Give all of the data again exactly as written, omitting every image.
# # # # # # #
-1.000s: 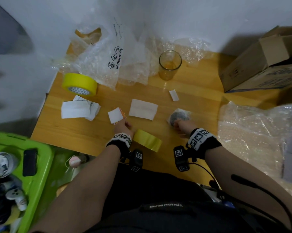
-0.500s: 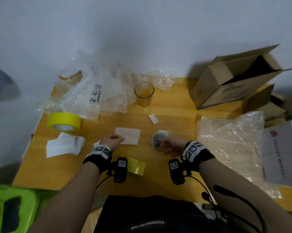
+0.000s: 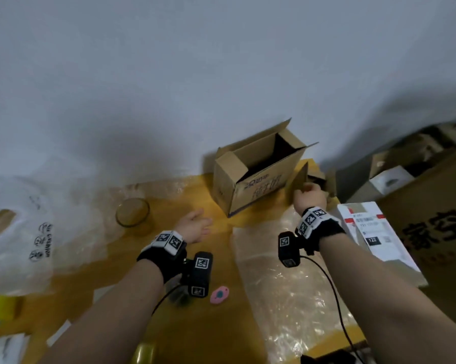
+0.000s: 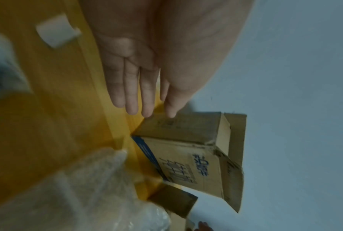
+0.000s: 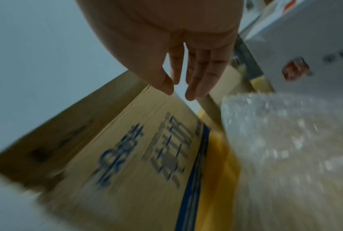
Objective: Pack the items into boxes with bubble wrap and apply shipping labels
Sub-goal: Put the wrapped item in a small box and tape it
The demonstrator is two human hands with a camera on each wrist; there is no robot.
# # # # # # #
Output ▸
-1.000s: 
-0.500s: 
+0.000s: 
+0.000s: 
+0.000s: 
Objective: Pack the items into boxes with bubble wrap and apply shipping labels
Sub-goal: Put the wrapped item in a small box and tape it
The demonstrator is two human hands with a camera on each wrist; there is no robot.

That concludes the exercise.